# Find all the normal subgroups of the dihedral group $D_4$ (of order $8$) and find all the factor groups up to isomorphism.

I'm immensely confused on how to do this. I can create many subgroups of $$D_4$$ but I don't know how to know when I have found them all.

I don't know how to check if a subgroup is normal, although I understand the definition. I'm very confused on how to find the factor groups.

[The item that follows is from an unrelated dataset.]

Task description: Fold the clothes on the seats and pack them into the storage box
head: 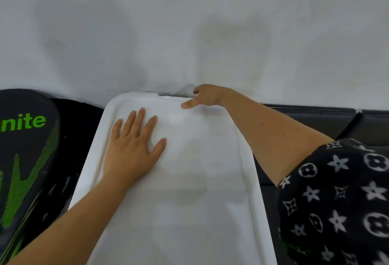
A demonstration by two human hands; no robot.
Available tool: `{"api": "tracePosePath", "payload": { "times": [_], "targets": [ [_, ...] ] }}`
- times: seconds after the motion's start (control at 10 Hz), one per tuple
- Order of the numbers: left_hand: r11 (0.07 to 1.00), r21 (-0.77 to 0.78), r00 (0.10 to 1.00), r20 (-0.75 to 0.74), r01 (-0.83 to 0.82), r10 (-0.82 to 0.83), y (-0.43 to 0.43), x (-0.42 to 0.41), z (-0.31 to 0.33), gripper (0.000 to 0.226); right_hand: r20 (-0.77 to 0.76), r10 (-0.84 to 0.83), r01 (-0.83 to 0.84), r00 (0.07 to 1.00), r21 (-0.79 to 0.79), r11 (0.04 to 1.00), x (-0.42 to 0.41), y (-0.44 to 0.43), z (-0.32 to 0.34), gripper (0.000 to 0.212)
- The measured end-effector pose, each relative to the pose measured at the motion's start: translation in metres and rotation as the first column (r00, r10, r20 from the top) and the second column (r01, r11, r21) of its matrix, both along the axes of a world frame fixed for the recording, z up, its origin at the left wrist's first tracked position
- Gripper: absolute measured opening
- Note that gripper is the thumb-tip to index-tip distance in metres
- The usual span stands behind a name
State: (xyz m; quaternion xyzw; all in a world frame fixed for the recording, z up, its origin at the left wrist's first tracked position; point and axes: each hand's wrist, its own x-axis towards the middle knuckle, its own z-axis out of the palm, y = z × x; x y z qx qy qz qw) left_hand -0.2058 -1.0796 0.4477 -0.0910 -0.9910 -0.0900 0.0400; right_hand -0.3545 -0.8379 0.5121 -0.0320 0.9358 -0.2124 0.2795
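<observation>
White plastic box lid [189,170] looks stiff, light and slippery. Left hand [132,151] lies flat on it; right hand [208,96] pinches its rim at twelve o'clock, probably a good hold.

The white lid [189,180] hides whatever lies beneath it from us, and its near end runs off the bottom edge. Our right hand [207,96] curls most fingers behind the far rim. At left the black-and-green bag [27,149] is cut off, its lettering showing only "nite".
</observation>
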Motion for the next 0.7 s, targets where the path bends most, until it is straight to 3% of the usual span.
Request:
{"api": "tracePosePath", "payload": {
  "times": [0.1, 0.3, 0.4, 0.5, 0.6, 0.7],
  "targets": [
    [1.000, -0.012, 1.000, -0.004, -0.006, 0.006, 0.000, -0.001, 0.001, 0.074, -0.076, -0.003, -0.004, 0.997, -0.085, 0.996, 0.001, 0.001, -0.008, 0.034],
    [1.000, -0.012, 1.000, 0.007, -0.007, 0.008, 0.001, 0.000, 0.001, 0.075, -0.369, 0.070, -0.073, 0.927, 0.007, 0.997, 0.022, -0.008, -0.024, 0.033],
    [1.000, -0.008, 1.000, 0.005, -0.009, 0.009, 0.000, -0.001, 0.004, 0.076, -0.549, 0.033, -0.016, 0.835, 0.035, 0.999, 0.047, -0.016, -0.034, 0.038],
    [1.000, 0.021, 0.998, 0.054, 0.009, -0.010, 0.000, 0.000, 0.008, 0.079, -0.642, -0.074, 0.056, 0.763, -0.048, 0.997, 0.071, -0.021, -0.047, 0.043],
    [0.994, 0.109, 0.991, 0.131, 0.012, -0.027, -0.004, -0.003, 0.013, 0.079, -0.574, -0.184, 0.077, 0.798, -0.206, 0.976, 0.102, -0.024, -0.035, 0.046],
    [0.949, 0.302, 0.943, 0.333, -0.086, -0.021, -0.007, -0.001, 0.034, 0.062, -0.441, -0.360, 0.217, 0.823, -0.341, 0.915, 0.134, -0.021, -0.022, 0.049]
  ]
}}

Can some one please explain a solution?

• There are only $8$ elements, with two generators $s,r$. Even finding all the subgroup and verifying are they normal isn't too much work. To check are they normal, you simply check are they closed under conjugation by $s,r$. – David Cheng Oct 17 at 19:12
• Can you give an example of a normal subgroup (and checking that it is one?) – MathEntrepeneur100 Oct 17 at 19:15
• If you are afraid that you missed some subgroups, you can easily check the answer since the properties of these groups are well documented. – David Cheng Oct 17 at 19:15
• Thanks. How do you find the factor groups up to isomorphism? – MathEntrepeneur100 Oct 17 at 19:17
• You know the order of the factor group, and it's only $4$ elements. You can check the operations of the elements by using the ones of original group. – David Cheng Oct 17 at 19:18

By Langrange's Theorem, the order of a subgroup of $$D_{4}$$ is $$1,2,4$$ or $$8$$. So, you must begin checking the order of all the elements. In this ways you will find all cyclic subgroups of $$D_4$$. After this, you must find the 2-generated subgroups of $$D_4$$. Clearly you have to consider only two elements wich are not in the same cyclic subgroup. In this way, you will find all subgroups of order $$4$$. Now you have found all subgroups of $$D_4$$ because the others are just $$1$$ and $$D_4$$.
Now, let us consider the normality of the subgroups. Every subgroup of order $$4$$ is normal because its index is $$2$$. It is easy to check that $$Z(D_4)=\langle a^2\rangle$$ where $$D_4=\langle a,b~|a^4=b^2=1,~b^{-1}ab=a^{3}\rangle$$. Thus, if $$H$$ is a normal subgroup of order $$2$$, it must be equal $$Z(D_{4})$$ (you can check easily that the other subgroups of order 2 are not normal). Therefore, the normal subgroups of $$D_4$$ are $$1,\langle a^{2}\rangle, \langle a\rangle, \langle a^{2},b\rangle,\langle a^{2},ab\rangle, D_4$$.
Finally, we will consider, up to isomorphism, the factor groups of $$D_4$$. If $$H$$ is a normal subgroup of $$D_4$$ and the order of $$H$$ is $$1,4$$ or $$8$$, it is easy to see that $$D_4/H$$ is isomorphic $$1, C_{2}$$ or $$D_{4}$$. Finally, if $$H$$ has order $$2$$, then $$H=Z(G)=\langle a^{2}\rangle$$. Now, $$D_4/H=\{\langle a^2\rangle,a\langle a^2\rangle, b\langle a^2\rangle, ab\langle a^2\rangle\}$$ and all of its elements have order $$2$$. It shows that $$D_4/H$$ is isomorphic to the Klein group $$V_4$$. [
Comment: For checking a subgroup $$H$$ of a subgroup $$G$$ is normal in $$G$$, you 'just' have to check that $$g^{-1}hg\in H$$ for all $$h\in H$$ and $$g\in G$$.